Problem to work on: How many lines of the data hold the word "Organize"? State the number and nothing else.
======== Record extracts ========
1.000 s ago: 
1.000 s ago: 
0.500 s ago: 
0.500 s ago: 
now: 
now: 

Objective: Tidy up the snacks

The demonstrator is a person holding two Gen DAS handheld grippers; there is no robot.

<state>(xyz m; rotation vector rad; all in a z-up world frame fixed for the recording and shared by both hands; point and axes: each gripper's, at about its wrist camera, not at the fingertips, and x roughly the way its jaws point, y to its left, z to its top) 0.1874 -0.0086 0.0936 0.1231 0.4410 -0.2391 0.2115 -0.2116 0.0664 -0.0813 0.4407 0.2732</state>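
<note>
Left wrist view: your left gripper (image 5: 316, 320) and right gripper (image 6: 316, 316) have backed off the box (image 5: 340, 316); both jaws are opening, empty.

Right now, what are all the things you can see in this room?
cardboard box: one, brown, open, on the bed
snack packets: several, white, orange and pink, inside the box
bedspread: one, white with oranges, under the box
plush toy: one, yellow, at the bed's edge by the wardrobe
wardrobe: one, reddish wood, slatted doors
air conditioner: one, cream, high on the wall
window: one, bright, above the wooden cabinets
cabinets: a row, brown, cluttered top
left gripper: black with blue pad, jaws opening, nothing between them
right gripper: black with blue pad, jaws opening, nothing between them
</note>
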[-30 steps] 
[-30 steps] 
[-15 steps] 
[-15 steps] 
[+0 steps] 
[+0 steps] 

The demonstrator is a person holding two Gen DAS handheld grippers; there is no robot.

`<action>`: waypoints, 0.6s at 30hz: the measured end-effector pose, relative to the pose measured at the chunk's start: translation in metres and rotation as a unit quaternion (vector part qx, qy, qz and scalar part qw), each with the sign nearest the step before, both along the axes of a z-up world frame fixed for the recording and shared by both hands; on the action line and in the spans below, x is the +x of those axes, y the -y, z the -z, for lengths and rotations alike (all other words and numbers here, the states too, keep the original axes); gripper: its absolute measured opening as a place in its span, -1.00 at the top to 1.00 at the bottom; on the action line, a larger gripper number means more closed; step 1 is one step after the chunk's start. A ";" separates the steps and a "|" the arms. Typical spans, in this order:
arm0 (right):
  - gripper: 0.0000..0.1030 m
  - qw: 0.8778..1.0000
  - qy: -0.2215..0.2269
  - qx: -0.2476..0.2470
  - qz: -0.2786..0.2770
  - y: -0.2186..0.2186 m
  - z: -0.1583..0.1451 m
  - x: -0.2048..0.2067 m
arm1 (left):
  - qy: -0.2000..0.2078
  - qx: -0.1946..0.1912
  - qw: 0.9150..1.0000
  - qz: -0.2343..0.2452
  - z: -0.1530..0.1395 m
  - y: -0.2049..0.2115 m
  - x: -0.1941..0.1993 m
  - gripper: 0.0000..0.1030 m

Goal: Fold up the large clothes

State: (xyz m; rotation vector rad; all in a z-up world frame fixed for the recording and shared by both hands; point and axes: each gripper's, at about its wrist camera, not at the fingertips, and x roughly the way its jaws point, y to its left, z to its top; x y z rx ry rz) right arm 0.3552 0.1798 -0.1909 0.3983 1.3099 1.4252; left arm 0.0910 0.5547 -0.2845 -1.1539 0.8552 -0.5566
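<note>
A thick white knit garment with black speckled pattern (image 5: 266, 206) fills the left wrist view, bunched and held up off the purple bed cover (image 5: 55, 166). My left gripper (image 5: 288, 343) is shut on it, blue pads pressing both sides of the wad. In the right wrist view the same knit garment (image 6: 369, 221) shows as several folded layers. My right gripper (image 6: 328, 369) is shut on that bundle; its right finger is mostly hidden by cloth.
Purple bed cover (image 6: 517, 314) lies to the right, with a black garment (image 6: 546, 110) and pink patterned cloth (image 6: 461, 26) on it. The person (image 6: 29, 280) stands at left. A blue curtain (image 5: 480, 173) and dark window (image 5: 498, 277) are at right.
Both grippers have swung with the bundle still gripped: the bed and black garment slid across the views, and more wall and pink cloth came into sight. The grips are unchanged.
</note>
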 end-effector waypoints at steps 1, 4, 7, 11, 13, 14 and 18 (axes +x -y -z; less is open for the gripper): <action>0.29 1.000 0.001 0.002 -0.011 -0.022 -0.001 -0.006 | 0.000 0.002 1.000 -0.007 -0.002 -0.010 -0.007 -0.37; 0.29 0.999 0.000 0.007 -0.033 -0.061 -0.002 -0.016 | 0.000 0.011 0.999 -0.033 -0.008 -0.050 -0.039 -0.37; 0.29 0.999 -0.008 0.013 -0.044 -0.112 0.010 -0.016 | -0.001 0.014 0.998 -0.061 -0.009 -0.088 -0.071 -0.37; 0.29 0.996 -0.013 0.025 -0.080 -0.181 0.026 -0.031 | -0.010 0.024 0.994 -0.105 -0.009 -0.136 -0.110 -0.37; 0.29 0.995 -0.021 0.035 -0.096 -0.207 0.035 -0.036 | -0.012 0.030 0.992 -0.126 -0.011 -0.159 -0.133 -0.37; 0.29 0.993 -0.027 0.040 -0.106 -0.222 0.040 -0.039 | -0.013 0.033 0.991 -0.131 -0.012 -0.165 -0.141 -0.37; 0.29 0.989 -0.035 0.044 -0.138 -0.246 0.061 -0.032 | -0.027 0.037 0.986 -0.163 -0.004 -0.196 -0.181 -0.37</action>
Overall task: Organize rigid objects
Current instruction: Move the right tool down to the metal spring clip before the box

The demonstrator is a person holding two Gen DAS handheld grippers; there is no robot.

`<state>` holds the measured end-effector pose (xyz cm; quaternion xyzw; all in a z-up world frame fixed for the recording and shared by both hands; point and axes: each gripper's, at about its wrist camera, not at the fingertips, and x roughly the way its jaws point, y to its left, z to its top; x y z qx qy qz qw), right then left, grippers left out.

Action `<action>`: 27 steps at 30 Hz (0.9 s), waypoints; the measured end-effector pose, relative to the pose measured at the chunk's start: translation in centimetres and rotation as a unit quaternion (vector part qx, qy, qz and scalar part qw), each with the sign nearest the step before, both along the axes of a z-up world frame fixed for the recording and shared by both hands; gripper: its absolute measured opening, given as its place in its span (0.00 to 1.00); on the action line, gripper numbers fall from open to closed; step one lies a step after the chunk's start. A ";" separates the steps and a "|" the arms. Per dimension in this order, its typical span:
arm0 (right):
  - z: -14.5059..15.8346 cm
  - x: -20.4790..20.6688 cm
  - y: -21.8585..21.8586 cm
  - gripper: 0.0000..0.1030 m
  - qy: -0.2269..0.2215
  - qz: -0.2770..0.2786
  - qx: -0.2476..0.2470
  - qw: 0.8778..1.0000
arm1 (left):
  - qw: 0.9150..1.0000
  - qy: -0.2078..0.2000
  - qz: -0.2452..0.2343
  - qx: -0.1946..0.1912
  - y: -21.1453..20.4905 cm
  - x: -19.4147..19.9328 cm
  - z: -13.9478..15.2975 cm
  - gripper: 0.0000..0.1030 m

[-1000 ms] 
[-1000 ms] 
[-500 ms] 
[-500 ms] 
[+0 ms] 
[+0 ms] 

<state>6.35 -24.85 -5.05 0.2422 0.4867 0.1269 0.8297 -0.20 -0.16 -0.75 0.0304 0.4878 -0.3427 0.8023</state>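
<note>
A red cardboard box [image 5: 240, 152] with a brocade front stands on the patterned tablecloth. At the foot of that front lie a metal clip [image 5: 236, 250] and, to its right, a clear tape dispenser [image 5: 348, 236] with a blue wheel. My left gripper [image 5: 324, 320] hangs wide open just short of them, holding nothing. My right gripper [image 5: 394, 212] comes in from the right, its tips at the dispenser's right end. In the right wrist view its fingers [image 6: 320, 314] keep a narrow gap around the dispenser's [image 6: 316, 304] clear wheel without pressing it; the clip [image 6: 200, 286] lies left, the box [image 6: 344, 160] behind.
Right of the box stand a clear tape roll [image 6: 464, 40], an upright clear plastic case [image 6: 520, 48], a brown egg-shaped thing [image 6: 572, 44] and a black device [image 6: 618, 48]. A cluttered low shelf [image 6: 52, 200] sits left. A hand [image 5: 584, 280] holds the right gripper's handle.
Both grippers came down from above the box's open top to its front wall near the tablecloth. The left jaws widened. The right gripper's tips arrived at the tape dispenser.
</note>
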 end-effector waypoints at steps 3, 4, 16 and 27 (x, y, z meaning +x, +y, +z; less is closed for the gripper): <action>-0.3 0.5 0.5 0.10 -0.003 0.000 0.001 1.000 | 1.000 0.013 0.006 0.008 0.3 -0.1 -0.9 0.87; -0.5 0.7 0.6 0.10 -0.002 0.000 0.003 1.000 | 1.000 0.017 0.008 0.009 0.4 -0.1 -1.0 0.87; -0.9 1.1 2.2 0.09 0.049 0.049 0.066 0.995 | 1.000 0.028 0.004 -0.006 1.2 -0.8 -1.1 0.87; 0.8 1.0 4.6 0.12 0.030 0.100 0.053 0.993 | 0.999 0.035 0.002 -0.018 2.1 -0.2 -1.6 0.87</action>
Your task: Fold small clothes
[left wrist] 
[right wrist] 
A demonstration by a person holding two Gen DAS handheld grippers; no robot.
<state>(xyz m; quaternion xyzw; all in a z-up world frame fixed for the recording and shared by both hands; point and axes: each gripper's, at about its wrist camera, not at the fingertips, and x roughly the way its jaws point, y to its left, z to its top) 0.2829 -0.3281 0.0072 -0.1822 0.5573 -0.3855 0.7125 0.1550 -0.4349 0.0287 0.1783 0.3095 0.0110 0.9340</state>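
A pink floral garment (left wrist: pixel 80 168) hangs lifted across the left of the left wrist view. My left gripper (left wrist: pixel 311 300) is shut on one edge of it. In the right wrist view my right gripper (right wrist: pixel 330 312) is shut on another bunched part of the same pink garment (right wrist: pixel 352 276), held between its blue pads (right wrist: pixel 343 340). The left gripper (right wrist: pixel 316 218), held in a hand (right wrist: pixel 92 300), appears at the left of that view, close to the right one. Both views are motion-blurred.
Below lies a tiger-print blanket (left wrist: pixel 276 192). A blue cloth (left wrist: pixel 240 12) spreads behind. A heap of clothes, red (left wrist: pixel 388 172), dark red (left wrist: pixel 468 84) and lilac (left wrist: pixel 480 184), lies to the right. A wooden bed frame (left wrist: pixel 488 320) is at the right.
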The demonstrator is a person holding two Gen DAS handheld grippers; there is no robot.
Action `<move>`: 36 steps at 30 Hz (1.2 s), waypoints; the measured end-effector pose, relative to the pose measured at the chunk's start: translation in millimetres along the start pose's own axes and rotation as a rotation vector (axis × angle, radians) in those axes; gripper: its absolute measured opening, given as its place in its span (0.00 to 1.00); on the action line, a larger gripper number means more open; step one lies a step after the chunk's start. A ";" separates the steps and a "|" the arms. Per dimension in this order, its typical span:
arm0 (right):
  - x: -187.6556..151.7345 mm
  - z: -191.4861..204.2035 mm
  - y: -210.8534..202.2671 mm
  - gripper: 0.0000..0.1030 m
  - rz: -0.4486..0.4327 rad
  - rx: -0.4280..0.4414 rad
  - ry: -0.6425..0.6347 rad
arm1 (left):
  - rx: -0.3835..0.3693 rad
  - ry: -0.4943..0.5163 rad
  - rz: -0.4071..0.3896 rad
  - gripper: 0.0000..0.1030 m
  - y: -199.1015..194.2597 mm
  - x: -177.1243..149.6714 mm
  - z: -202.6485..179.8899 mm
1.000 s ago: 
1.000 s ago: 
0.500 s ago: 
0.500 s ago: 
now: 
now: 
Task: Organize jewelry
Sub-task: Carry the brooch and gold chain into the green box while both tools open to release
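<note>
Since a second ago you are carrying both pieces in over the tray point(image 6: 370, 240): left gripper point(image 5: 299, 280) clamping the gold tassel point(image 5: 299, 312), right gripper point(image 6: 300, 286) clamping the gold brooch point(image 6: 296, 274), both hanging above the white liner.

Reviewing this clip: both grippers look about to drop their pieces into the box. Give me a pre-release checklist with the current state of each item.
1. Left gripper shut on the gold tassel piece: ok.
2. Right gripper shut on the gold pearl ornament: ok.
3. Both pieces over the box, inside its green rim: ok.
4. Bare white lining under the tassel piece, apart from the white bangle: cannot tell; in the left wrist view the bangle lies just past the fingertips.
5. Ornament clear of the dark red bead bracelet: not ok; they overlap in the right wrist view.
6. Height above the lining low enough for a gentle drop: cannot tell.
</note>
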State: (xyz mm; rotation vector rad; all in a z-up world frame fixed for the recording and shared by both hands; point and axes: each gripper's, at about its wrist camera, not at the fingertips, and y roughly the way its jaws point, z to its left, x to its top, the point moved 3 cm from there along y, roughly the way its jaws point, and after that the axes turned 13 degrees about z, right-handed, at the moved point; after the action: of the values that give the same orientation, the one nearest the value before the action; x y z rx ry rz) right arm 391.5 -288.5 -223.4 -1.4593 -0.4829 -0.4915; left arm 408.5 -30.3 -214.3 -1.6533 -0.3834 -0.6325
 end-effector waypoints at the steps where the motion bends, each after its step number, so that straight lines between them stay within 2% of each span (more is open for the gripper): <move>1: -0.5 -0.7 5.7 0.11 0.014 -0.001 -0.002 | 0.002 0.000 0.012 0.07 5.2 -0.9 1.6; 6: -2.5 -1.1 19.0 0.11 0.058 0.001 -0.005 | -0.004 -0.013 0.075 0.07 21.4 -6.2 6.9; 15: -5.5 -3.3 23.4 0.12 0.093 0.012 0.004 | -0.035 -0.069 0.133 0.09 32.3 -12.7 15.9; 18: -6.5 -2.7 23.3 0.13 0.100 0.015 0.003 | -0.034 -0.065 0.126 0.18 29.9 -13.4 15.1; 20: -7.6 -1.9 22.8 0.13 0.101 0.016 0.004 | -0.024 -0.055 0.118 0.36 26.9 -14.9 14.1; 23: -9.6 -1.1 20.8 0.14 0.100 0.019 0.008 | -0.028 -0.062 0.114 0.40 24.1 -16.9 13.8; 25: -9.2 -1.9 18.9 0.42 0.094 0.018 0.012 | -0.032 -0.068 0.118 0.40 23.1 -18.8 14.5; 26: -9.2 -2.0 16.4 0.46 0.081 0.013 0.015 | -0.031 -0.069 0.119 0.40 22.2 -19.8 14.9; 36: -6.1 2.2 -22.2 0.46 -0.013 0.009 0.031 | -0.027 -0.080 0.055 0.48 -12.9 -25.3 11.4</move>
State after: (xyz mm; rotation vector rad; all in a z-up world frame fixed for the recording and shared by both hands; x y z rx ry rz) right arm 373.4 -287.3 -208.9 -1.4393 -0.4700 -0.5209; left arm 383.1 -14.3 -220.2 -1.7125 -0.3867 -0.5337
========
Solution below: 2